Cancer has many causes.
mikegi / Pixabay – Cancer has many causes.

I am sure you know someone with cancer.  It’s almost impossible not to now-a-days.  My wife had breast cancer about three years ago.  She had surgery, chemotherapy and radiation therapy.  There are other people she knows who have had been treated for cancer and the cancer returned a year or two later.

One woman my wife knows (also treated for breast cancer during the same time as my wife) has been diagnosed with endometrial cancer recently.  Another woman, similar circumstances, passed away a year ago – almost half my wife’s age.  My wife, by the way, recovered totally (as totally as one can expect from cancer).  She walked 500 miles across northern Spain as a pilgrimage of thanksgiving a few months ago.

Why do some people get cancer and recover and others don’t?  I am not a doctor, nor have I worked in the medical field.  I am a researcher.  I analyze causes and effect relationships at the cellular level looking for the causes of disease.

I have found some interesting ‘causes’ of cancer – untreated stress, exposure to toxins, exposure to radiation, infection, inflammation, dietary choices and even expectations.  By causes, I mean that something causes the DNA to mutate and produce a cell that can develop into a cancer cell.  The ‘causes’ I listed above have been identified by researchers as highly probably candidates for DNA mutation.

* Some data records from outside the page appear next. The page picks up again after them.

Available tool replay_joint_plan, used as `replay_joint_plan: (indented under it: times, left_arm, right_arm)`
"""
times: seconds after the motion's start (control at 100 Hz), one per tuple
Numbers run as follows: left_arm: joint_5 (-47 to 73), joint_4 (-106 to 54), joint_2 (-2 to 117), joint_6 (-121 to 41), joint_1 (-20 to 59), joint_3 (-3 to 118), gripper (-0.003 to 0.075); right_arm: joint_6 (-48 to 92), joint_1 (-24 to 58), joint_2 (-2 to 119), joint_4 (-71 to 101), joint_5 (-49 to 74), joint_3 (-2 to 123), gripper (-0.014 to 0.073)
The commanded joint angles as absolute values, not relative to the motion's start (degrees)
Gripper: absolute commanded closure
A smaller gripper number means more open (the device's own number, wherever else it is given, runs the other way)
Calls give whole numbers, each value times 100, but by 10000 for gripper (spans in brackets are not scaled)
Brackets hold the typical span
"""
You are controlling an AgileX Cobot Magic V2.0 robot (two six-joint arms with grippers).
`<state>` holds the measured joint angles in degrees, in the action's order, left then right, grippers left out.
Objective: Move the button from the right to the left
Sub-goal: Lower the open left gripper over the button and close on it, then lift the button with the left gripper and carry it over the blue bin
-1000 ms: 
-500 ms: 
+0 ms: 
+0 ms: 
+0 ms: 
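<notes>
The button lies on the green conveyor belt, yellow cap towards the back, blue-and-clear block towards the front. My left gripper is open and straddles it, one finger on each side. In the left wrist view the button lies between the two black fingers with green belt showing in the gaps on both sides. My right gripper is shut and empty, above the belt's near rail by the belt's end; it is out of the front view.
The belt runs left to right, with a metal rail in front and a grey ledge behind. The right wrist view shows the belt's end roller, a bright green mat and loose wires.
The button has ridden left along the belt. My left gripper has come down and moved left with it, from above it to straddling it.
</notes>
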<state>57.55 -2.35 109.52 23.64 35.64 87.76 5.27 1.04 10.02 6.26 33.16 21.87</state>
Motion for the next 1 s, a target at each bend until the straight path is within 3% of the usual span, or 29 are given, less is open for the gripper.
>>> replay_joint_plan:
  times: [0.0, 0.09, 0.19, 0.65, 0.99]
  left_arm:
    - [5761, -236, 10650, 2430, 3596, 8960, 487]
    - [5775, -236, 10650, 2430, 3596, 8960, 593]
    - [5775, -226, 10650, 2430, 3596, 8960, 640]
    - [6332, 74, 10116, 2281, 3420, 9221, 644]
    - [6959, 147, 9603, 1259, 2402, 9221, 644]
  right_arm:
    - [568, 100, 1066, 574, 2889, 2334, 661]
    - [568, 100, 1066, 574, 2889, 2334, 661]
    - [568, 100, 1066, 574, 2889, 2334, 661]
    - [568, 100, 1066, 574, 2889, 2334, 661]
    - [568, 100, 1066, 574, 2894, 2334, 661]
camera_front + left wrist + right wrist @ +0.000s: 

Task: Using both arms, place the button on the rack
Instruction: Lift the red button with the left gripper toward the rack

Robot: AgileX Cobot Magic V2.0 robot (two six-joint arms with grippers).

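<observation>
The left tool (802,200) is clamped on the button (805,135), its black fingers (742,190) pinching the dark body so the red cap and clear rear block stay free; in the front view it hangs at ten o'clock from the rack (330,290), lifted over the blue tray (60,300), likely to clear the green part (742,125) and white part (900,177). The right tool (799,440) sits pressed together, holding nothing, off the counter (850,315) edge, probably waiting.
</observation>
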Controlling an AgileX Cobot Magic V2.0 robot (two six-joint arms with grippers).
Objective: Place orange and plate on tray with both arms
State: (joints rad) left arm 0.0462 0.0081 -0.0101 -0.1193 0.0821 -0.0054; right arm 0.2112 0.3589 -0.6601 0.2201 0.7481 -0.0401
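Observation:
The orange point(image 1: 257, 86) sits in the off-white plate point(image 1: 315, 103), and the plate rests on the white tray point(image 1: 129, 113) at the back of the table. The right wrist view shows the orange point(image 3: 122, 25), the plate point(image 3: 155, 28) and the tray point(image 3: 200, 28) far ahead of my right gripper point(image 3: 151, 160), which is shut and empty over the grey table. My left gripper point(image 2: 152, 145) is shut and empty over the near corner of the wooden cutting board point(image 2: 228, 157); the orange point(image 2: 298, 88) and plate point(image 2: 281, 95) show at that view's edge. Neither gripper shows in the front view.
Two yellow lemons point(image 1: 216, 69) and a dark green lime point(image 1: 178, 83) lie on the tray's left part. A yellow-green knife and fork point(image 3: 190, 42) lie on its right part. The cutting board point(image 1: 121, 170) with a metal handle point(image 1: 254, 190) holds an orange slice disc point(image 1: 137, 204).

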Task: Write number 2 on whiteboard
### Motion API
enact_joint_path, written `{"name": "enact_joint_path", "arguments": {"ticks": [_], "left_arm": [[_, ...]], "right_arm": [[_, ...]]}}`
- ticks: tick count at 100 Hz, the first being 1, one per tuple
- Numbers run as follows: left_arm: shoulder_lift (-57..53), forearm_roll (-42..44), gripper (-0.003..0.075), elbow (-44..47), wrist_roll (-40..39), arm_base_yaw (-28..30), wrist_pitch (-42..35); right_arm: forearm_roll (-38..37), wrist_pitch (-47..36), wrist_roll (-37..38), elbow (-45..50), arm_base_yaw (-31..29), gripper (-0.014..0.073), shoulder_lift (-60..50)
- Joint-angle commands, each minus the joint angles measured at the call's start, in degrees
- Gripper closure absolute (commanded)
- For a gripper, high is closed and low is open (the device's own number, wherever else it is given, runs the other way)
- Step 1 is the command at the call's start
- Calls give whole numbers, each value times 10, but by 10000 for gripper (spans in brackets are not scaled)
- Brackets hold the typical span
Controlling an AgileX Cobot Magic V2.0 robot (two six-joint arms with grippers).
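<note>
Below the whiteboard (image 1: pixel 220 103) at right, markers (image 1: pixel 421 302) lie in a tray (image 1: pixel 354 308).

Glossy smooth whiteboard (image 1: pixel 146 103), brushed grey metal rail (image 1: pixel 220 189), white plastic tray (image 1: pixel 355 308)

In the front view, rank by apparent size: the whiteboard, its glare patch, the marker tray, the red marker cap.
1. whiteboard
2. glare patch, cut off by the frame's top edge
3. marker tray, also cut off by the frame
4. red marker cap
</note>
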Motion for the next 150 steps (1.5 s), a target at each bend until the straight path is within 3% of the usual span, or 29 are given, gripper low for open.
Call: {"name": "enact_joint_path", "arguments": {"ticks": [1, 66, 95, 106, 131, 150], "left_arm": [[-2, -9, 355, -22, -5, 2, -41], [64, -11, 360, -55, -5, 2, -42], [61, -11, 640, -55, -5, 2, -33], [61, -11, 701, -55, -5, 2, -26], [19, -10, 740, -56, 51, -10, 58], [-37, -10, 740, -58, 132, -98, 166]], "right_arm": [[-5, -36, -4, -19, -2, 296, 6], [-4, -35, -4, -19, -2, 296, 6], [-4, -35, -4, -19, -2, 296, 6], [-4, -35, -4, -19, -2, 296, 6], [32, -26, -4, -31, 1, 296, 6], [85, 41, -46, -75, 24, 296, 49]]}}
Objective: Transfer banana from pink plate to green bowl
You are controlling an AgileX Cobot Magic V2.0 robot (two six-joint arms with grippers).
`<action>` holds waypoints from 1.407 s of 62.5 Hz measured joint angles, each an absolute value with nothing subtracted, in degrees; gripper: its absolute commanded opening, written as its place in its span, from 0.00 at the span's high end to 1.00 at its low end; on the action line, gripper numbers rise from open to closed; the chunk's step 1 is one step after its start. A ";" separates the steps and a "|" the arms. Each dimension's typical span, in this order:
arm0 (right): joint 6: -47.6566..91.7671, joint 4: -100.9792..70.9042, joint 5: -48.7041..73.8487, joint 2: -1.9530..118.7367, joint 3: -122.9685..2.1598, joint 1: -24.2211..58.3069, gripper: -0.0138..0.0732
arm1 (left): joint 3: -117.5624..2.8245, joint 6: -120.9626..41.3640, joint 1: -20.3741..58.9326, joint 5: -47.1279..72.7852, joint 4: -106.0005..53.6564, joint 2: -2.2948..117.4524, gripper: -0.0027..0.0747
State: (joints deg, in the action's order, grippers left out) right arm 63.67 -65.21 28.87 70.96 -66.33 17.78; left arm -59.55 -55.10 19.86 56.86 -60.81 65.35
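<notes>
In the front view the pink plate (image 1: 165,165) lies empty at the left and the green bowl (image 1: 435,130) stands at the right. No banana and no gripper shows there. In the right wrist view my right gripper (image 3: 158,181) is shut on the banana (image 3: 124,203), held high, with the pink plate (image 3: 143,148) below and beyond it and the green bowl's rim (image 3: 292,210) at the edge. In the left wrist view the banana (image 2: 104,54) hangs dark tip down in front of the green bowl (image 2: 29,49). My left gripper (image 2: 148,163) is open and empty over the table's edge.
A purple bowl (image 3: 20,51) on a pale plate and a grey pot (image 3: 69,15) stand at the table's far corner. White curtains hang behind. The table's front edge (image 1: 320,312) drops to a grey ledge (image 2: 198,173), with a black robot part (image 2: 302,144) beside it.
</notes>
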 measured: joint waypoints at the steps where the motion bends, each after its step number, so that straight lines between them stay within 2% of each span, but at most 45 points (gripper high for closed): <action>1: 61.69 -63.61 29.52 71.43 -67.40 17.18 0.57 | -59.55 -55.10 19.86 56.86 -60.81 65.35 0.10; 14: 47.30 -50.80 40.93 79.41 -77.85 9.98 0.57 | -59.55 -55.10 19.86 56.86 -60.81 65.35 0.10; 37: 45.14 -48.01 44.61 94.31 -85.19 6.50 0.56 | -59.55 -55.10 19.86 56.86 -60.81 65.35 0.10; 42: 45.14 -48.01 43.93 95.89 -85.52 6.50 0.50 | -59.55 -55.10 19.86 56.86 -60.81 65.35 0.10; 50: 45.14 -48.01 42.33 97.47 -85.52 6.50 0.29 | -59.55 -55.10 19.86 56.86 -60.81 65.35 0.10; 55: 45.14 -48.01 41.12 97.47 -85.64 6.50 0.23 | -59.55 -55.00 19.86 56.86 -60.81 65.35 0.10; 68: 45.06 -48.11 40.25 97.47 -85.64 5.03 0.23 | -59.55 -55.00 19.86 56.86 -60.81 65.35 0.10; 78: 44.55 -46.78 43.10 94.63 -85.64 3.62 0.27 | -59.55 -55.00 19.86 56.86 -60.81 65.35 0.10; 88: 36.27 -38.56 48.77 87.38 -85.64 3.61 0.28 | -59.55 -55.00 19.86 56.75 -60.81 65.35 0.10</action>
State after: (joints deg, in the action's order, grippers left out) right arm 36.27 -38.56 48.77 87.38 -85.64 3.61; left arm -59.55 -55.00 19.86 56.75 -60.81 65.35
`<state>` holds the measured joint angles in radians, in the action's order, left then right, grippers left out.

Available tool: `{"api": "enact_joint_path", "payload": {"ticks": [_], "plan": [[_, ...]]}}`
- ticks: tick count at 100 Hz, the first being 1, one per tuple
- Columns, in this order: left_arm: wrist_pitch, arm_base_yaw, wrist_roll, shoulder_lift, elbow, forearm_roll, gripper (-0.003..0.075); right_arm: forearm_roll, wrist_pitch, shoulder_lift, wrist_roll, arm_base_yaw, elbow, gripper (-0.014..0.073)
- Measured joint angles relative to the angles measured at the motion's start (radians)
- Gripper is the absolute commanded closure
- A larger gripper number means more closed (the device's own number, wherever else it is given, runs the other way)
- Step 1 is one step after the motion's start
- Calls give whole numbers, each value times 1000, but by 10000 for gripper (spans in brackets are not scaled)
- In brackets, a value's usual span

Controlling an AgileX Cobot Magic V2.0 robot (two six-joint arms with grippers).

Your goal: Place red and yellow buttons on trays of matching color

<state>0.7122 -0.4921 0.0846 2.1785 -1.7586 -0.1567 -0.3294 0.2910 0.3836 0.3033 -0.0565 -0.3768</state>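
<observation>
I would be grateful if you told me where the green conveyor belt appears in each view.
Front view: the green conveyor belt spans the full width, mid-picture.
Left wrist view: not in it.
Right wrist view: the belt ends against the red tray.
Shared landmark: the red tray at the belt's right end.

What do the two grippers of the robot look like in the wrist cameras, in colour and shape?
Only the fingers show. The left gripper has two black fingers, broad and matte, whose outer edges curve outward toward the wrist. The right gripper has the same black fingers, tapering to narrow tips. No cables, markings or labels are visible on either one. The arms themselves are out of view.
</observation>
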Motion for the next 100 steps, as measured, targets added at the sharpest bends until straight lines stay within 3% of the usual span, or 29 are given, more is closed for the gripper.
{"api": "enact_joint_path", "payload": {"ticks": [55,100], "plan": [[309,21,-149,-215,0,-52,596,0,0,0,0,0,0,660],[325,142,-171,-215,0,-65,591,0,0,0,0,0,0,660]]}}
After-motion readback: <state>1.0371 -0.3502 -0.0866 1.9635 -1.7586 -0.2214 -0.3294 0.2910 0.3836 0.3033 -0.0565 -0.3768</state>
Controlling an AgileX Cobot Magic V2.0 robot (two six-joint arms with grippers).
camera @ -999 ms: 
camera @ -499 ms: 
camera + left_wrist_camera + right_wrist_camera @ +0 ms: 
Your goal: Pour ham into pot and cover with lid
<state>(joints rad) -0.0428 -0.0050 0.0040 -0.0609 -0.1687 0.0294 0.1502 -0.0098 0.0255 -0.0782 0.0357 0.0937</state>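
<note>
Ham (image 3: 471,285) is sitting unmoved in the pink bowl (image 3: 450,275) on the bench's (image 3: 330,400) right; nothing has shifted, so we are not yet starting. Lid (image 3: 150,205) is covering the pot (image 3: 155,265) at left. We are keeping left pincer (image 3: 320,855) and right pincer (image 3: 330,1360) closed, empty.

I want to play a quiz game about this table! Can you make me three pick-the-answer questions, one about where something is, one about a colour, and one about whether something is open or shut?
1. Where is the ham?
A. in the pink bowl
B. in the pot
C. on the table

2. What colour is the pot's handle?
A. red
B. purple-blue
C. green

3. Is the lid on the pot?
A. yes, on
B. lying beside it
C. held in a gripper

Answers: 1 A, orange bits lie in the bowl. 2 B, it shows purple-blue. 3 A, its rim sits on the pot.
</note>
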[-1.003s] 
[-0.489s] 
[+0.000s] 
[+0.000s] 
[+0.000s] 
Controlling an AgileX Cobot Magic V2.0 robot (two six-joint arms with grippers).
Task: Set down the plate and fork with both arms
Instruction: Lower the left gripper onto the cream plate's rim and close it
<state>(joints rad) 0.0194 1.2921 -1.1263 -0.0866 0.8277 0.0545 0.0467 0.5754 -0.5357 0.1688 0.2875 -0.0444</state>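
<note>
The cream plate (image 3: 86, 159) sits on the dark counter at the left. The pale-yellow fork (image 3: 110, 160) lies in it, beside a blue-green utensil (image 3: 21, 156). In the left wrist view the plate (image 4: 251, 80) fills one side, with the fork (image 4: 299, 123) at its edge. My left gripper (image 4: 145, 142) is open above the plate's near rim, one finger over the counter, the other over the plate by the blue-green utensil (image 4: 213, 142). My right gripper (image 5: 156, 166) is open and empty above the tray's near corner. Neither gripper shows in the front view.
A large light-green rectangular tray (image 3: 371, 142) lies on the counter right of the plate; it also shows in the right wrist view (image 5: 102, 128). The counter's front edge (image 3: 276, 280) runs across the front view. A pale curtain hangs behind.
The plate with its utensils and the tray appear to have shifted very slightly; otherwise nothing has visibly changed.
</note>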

Most likely it is not a single cause that contributes to the growth and spread of cancer.  I believe we all have cancer seeds alive and well in our bodies waiting for that chance to escape dormancy and begin growing.  Our immune systems them and keep many other things under control.

In my wife’s case, we figured that the main causes of her cancer were stress and dietary choices.  Since her treatment, we have concentrated on addressing those two primarily; and, all the others as a preventive treatment.

Ask a doctor what causes cancer and he/she will tell you that the medical industry doesn’t know.  Ask a doctor what to do after successful completion of chemotherapy and radiation and he/she will not be very definitive.  They don’t study these areas.  They treat the disease, not the cause of the disease, nor the cause of metastasis.

Doesn’t it make sense that if something caused something you should do something so it doesn’t cause it again.  If, for instance, that a cancer was caused by toxins, dietary choices and stress that you should avoid those things as much as possible?

Again, I am not a physician. Don’t go to the bank and begin a new treatment based on my research.  Just reporting what I believe to be an option for some who do their research. I am sharing what I know and worked for us.